» Exercise directions
Check the entries below for lines with "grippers"; report only how many there are.

Stored records
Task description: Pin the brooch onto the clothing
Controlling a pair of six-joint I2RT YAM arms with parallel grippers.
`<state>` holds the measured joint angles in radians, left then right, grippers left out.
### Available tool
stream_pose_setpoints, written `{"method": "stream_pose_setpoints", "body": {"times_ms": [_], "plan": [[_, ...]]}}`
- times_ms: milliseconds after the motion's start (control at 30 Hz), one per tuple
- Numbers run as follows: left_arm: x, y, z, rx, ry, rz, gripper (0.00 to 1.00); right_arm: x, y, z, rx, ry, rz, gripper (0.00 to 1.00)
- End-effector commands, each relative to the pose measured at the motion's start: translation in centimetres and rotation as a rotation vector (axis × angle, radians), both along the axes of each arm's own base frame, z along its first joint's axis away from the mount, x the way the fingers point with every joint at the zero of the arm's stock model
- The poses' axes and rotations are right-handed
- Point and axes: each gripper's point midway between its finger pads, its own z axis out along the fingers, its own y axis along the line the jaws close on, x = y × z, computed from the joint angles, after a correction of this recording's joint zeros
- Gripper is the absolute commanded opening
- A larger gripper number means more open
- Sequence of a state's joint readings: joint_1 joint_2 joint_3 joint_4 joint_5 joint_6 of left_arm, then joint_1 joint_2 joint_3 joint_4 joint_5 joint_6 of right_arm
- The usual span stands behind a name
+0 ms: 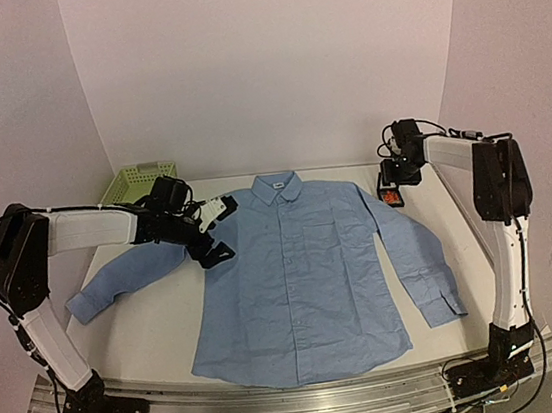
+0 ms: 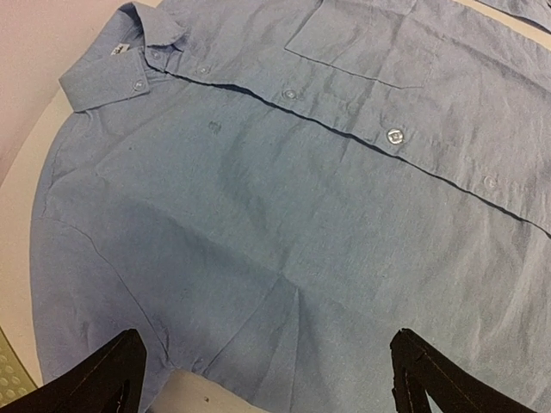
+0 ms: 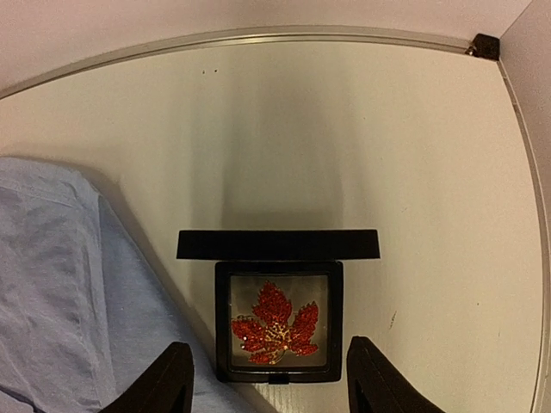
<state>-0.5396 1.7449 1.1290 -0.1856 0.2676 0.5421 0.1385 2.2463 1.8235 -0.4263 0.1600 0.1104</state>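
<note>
- The green mesh basket (image 1: 138, 181) sits at the far left corner of the counter (image 1: 160, 326). The top view shows it whole, while the left wrist view catches only a sliver at its bottom-left edge.
- The left hand (image 1: 216, 233) hovers over the shirt (image 1: 299, 274) at the shoulder on the robot's left. It is spread wide and holds nothing; its wrist view shows the dark fingertips (image 2: 103, 374) far apart above the blue cloth.
- The shirt lies flat and buttoned, front up, collar toward the far wall (image 1: 268, 56), sleeves spread. Only the left wrist view shows its buttons and chest pocket closely.
- The brooch (image 3: 275, 325), a red leaf shape, rests inside a small black box (image 3: 222, 320) with its lid (image 3: 277, 244) raised behind it, just beside the shirt's right sleeve. In the top view it is a mere red speck.
- The right hand (image 3: 271, 379) hangs above the box, its fingers open to either side, gripping nothing.
- The counter is pale with a metal rim, and plain white walls curve around it.
</note>
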Motion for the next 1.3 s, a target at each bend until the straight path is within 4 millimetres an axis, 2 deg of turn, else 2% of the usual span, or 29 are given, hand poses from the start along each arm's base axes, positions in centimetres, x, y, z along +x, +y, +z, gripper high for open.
{"method": "stream_pose_setpoints", "body": {"times_ms": [0, 167, 433, 833, 1100, 1267], "plan": [[1.5, -0.7, 1.7, -0.025, -0.039, -0.004, 0.99, 1.4, -0.3, -2.0, -0.047, -0.009, 0.012, 0.6], [1.8, -0.5, 1.5, -0.008, -0.045, 0.003, 0.99, 1.5, -0.6, -3.3, -0.067, 0.009, 0.009, 0.61], [1.5, -0.2, 0.5, 0.013, -0.026, 0.01, 0.99, 2.2, 0.1, -3.5, -0.048, -0.001, 0.035, 0.61], [1.9, 0.3, -0.3, 0.044, -0.033, 0.031, 0.99, 1.9, 0.0, -5.1, -0.06, 0.027, 0.04, 0.48], [2.2, 0.6, -0.5, 0.053, -0.037, 0.038, 0.99, 1.1, 0.1, -6.6, -0.049, 0.062, 0.044, 0.48], [2.6, 1.0, -0.7, 0.06, -0.041, 0.04, 1.0, 0.5, -0.1, -7.3, -0.053, 0.082, 0.037, 0.53]]}}
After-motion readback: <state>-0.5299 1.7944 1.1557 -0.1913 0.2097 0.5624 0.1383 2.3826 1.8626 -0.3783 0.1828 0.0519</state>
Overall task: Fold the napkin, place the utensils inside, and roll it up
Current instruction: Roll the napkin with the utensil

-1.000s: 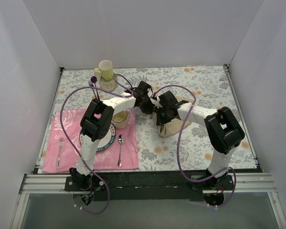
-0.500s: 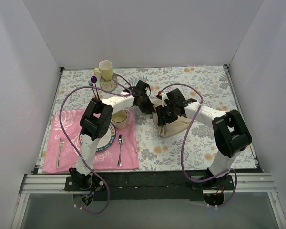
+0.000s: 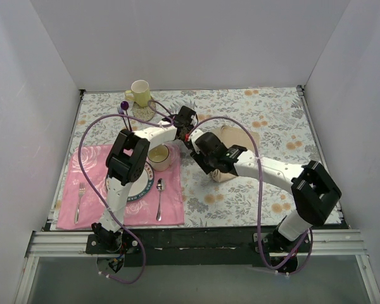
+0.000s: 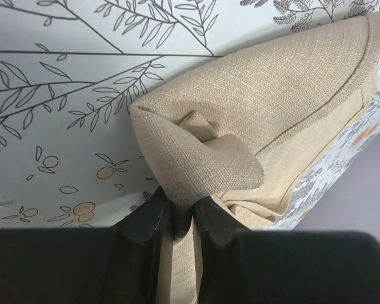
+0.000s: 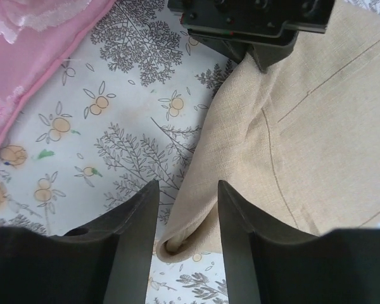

» Task solution
2